Well...I spoke a little too soon, After rebooting the phone the SuperUser problem returned.
I finally figured out a workaround, but it's not simple. The problem is caused by the fact that the Intercept Root application uses a trick to install the su application that involves moving it off of the main file system onto it's own tiny temporary file system. "Soft links" to this su program are then created in /system/bin and /system/xbin, but it looks like the SuperUser install/update process won't follow these links to install its own copy of su.
You can see more details on the underlying approach here if you are interested: joeykrim-SDX - Permanent Root for Epic (and Verizon Fascinate) - Confirmed
If you really want to use SuperUser on a stock Intercept that's been rooted using the Intercept Root app, I think you'll have to proceed as follows:
First, get a copy of the latest SuperUser su binary off of the SuperUser website and install it somewhere on the Intercept -- I'd rename it to something other than su. As of now, the latest version is at http://downloads.androidsu.com/superuser/su-bin-3.0.3-efgh-signed.zip
Then, remount /system in rw mode (I used Root Explorer) and edit the script /system/bin/joeykrim-root.sh and make 2 changes:
1) Increase the size of the tmpfs. It's currently set to 10K, but that's not big enough for the SuperUser version of the su program. Change it to 30K.
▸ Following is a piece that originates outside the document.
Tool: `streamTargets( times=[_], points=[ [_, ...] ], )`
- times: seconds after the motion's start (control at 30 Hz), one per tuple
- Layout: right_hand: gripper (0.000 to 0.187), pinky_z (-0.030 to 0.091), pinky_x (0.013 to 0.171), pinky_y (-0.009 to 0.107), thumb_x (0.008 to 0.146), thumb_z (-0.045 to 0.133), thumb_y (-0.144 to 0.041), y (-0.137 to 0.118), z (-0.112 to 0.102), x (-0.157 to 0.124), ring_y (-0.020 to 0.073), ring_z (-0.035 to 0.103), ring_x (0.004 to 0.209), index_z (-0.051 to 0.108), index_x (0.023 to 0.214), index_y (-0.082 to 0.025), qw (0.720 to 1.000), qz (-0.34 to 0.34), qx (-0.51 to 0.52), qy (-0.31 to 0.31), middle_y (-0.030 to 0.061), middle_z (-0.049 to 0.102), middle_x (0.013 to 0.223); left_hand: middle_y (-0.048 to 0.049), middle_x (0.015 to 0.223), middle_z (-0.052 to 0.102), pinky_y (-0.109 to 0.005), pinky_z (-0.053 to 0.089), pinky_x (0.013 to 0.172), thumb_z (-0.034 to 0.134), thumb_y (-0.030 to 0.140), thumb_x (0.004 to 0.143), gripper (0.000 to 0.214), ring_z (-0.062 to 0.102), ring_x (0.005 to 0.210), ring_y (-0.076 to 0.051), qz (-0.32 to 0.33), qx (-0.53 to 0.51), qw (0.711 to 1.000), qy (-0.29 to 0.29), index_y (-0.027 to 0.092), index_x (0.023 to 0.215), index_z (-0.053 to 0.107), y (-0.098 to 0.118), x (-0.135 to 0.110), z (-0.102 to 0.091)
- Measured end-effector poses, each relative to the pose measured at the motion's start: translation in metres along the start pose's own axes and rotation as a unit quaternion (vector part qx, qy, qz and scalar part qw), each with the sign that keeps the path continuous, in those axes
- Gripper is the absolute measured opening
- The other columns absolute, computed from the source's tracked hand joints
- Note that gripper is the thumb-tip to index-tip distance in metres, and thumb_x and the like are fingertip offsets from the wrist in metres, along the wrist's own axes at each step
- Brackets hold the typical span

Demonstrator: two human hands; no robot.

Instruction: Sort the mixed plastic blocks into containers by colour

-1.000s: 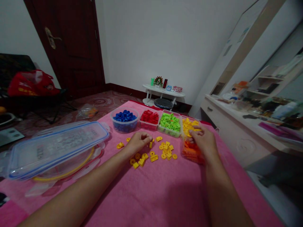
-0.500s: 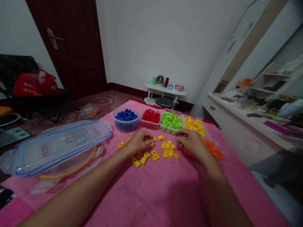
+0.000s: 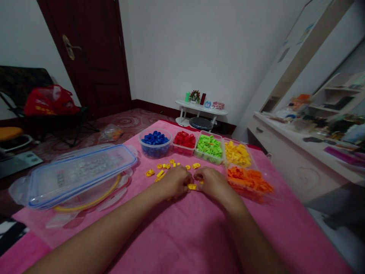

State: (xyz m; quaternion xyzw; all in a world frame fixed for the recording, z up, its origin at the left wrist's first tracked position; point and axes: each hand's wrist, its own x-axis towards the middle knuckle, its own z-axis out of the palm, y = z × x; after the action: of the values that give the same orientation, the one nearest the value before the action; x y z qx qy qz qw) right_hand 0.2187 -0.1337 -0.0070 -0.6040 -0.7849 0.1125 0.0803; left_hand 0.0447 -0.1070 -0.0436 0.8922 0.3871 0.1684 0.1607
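My left hand (image 3: 177, 180) and my right hand (image 3: 211, 182) are close together over the pink cloth. Between their thumbs shows a yellow building brick (image 3: 192, 187), touched from both sides. My left fingers are curled in, and what they hold is hidden. On the right, my fingers bend round yellow bricks that show only in part. Beyond and left of my left hand lie several loose yellow pieces, among them a round one (image 3: 149, 172) and a long brick (image 3: 160, 174). More of them are covered by my hands.
Along the far side stand tubs of blue bricks (image 3: 154, 139), red bricks (image 3: 184, 140), green bricks (image 3: 210, 147) and yellow bricks (image 3: 236, 153). A tub of orange bricks (image 3: 251, 180) is beside my right forearm. Stacked clear lids (image 3: 80, 173) lie left on the pink cloth (image 3: 176, 232).
Both hands have come together at the middle, my right hand moving left from beside the orange tub. The loose yellow pieces there are now mostly under my hands. The view has shifted slightly.
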Motion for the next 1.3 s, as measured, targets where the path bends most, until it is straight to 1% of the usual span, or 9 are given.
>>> streamTargets(
  times=[0.3, 0.5, 0.6, 0.73, 0.87, 0.97, 1.07, 1.2, 1.3],
  points=[
    [0.017, 0.039, 0.074, 0.027, 0.079, 0.058, -0.021, -0.054, 0.021, -0.006, 0.0185, 0.058, 0.089, 0.062, 0.096, -0.021, 0.994, -0.044, 0.07, 0.077, 0.0052, 0.065, 0.1, -0.0025, 0.067, 0.069, -0.021, 0.035, 0.052, 0.064, 0.017, 0.059, 0.023, 0.057, 0.058, -0.013, -0.117, -0.047, 0.992, 0.004, 0.017, 0.079, 0.075, -0.04, 0.0, -0.047],
    [0.042, 0.031, 0.102, 0.038, 0.079, 0.066, -0.042, -0.087, 0.044, -0.018, 0.023, 0.043, 0.118, 0.058, 0.117, -0.026, 0.963, -0.259, 0.05, 0.051, 0.0047, 0.055, 0.123, -0.0022, 0.068, 0.07, -0.021, 0.036, 0.056, 0.06, 0.01, 0.058, 0.028, 0.059, 0.061, -0.014, -0.193, -0.01, 0.981, 0.031, 0.02, 0.078, 0.076, -0.058, -0.006, -0.061],
    [0.037, 0.025, 0.106, 0.042, 0.084, 0.06, -0.042, -0.081, 0.055, -0.015, 0.0236, 0.038, 0.124, 0.059, 0.117, -0.026, 0.957, -0.287, 0.033, 0.036, 0.0053, 0.053, 0.127, -0.0029, 0.071, 0.07, -0.021, 0.036, 0.055, 0.061, 0.011, 0.058, 0.028, 0.059, 0.063, -0.015, -0.195, 0.013, 0.98, 0.04, 0.019, 0.081, 0.075, -0.065, -0.006, -0.056],
    [0.02, 0.034, 0.099, 0.035, 0.085, 0.056, -0.018, -0.06, 0.054, -0.004, 0.0187, 0.047, 0.114, 0.066, 0.102, -0.023, 0.962, -0.261, 0.051, 0.057, 0.0041, 0.061, 0.116, -0.0019, 0.072, 0.069, -0.02, 0.038, 0.054, 0.056, 0.012, 0.063, 0.025, 0.059, 0.062, -0.013, -0.157, -0.048, 0.986, 0.025, 0.016, 0.082, 0.073, -0.077, -0.002, -0.034],
    [0.016, 0.042, 0.085, 0.028, 0.082, 0.055, -0.014, -0.034, 0.034, 0.005, 0.0157, 0.058, 0.092, 0.069, 0.082, -0.021, 0.967, -0.216, 0.117, 0.067, 0.0016, 0.068, 0.092, -0.003, 0.081, 0.069, -0.02, 0.044, 0.061, 0.054, 0.011, 0.064, 0.029, 0.06, 0.068, -0.013, -0.1, -0.132, 0.982, 0.091, 0.013, 0.086, 0.072, -0.076, 0.003, -0.009],
    [0.019, 0.043, 0.086, 0.029, 0.082, 0.052, -0.016, -0.011, 0.019, 0.011, 0.017, 0.06, 0.093, 0.07, 0.089, -0.02, 0.976, -0.132, 0.127, 0.121, 0.0041, 0.068, 0.097, -0.0058, 0.091, 0.069, -0.021, 0.047, 0.066, 0.047, 0.006, 0.063, 0.04, 0.062, 0.075, -0.014, -0.049, -0.251, 0.963, 0.088, 0.012, 0.094, 0.07, -0.06, 0.005, 0.001],
    [0.034, 0.037, 0.099, 0.036, 0.083, 0.053, -0.019, 0.01, 0.017, 0.013, 0.0246, 0.051, 0.116, 0.064, 0.115, -0.014, 0.984, -0.012, 0.06, 0.165, 0.014, 0.057, 0.125, -0.0078, 0.097, 0.069, -0.023, 0.049, 0.068, 0.046, 0.005, 0.063, 0.042, 0.064, 0.079, -0.016, -0.015, -0.339, 0.939, 0.055, 0.012, 0.097, 0.07, -0.041, 0.006, 0.003],
    [0.045, 0.037, 0.1, 0.04, 0.086, 0.049, -0.02, 0.02, 0.025, 0.01, 0.0295, 0.052, 0.118, 0.054, 0.128, -0.005, 0.993, 0.086, 0.018, 0.083, 0.0228, 0.055, 0.126, -0.0092, 0.097, 0.071, -0.028, 0.049, 0.076, 0.053, 0.017, 0.076, 0.028, 0.065, 0.086, -0.019, -0.013, -0.374, 0.922, 0.104, 0.013, 0.097, 0.071, -0.034, 0.006, -0.002],
    [0.038, 0.039, 0.099, 0.036, 0.085, 0.045, -0.014, 0.012, 0.023, 0.008, 0.0248, 0.057, 0.113, 0.062, 0.118, -0.008, 0.994, 0.053, 0.079, 0.056, 0.0176, 0.063, 0.117, -0.0088, 0.089, 0.072, -0.029, 0.048, 0.075, 0.051, 0.03, 0.084, 0.027, 0.065, 0.082, -0.02, -0.072, -0.298, 0.931, 0.198, 0.014, 0.089, 0.072, -0.045, 0.004, -0.007]
  ],
)
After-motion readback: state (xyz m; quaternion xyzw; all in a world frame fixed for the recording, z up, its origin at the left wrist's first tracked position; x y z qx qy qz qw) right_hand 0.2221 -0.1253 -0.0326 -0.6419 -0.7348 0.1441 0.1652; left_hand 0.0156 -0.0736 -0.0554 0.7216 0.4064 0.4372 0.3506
2) Change the line that copies the joeykrim's su binary (named "jk-su") to instead copy your new version of the SuperUser su program.
Now, every time you reboot the phone you'll get the SuperUser version of the su binary in the right place and SuperUser should work as normal. Of course, if a new version of the SuperUser su binary is released you'll have to update your copy by hand so that the joeykrim-root.sh script copies the new version onto the temporary file system it uses.
A fair amount of work, but SuperUser is working like a charm for me now.